WORK REQUIRED:
Give back an exact copy of the lines from the start of the material through the line bearing "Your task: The". Include both ends and nothing else.

DATA SHOWN:
---*---
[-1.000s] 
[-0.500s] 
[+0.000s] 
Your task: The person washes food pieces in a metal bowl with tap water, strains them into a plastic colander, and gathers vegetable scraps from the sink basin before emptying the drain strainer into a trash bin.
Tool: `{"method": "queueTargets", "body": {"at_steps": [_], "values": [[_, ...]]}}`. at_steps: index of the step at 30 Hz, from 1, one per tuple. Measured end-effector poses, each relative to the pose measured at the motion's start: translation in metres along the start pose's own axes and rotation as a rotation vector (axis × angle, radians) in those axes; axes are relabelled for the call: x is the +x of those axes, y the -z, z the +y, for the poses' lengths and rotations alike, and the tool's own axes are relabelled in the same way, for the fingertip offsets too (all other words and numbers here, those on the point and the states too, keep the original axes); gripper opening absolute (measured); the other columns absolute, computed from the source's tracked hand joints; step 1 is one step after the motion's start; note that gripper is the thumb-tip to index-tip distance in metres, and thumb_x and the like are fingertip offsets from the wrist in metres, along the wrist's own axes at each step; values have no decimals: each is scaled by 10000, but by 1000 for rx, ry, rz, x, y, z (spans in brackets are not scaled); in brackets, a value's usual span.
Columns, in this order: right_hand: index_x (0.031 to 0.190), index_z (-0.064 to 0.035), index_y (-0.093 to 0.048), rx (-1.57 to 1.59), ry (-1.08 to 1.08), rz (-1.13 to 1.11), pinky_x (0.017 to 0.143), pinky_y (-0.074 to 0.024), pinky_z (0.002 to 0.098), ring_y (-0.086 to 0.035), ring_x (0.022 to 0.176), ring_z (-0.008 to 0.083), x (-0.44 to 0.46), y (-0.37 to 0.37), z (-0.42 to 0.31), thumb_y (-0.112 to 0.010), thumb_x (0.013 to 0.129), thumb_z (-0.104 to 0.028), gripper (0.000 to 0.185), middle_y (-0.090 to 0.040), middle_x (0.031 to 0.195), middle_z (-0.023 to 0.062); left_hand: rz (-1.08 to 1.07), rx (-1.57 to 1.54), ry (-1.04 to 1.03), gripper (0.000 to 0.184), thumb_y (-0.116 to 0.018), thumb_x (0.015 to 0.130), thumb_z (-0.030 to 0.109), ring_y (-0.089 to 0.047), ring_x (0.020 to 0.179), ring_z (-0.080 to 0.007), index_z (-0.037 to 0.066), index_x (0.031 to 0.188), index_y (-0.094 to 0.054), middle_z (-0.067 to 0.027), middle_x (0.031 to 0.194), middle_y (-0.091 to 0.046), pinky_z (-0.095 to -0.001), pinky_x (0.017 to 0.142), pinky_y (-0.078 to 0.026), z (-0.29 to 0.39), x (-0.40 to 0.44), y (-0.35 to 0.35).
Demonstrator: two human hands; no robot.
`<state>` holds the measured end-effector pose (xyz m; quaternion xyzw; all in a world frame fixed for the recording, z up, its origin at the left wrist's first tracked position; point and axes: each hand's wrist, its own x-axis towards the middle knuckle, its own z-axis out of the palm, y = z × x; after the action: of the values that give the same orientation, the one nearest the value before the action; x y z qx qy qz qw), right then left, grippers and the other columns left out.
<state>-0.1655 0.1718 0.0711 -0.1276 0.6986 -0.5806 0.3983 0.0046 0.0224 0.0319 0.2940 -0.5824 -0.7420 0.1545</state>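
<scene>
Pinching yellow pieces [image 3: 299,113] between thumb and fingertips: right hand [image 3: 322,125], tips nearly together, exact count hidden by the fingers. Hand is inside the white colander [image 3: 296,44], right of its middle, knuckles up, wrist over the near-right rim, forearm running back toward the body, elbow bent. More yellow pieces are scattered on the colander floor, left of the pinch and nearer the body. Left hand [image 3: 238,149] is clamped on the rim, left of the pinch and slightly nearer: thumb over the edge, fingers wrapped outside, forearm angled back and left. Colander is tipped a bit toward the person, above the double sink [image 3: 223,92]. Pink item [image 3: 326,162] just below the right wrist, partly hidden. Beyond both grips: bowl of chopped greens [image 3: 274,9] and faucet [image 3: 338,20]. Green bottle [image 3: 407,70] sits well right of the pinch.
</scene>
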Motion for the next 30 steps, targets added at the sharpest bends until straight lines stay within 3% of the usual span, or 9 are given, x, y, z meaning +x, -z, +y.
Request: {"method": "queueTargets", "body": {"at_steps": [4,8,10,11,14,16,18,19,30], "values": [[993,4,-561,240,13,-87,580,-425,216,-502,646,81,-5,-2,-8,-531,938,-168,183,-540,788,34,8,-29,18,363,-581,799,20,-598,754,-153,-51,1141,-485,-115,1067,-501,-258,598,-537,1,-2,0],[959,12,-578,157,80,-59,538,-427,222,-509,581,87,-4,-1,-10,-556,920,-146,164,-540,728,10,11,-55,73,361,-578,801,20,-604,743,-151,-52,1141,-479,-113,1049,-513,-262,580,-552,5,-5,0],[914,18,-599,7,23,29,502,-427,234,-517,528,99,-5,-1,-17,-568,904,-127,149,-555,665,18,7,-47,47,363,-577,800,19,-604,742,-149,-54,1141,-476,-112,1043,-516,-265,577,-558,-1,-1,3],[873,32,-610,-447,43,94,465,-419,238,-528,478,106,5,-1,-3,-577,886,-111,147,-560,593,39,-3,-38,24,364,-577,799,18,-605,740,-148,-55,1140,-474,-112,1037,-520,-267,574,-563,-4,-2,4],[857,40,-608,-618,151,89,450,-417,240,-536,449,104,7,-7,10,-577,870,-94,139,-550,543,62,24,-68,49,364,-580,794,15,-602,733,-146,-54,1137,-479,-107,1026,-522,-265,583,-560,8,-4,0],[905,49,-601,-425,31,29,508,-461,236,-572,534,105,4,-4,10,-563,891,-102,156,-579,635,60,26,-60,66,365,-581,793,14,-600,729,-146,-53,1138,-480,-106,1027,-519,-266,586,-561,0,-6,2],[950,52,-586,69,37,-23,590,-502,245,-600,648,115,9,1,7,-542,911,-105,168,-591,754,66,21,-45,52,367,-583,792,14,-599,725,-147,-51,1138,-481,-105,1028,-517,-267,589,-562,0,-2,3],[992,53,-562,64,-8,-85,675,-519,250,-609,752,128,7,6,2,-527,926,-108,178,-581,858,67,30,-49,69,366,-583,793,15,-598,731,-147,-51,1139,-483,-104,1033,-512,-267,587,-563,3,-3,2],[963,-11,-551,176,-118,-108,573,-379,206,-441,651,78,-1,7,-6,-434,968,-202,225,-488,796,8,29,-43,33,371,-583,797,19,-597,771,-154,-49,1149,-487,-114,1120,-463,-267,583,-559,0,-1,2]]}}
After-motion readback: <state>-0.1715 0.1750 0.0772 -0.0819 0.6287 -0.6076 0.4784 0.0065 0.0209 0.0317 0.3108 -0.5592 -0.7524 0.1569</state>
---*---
YOUR SOLUTION:
[-1.000s] 
[-0.500s] 
[+0.000s] 
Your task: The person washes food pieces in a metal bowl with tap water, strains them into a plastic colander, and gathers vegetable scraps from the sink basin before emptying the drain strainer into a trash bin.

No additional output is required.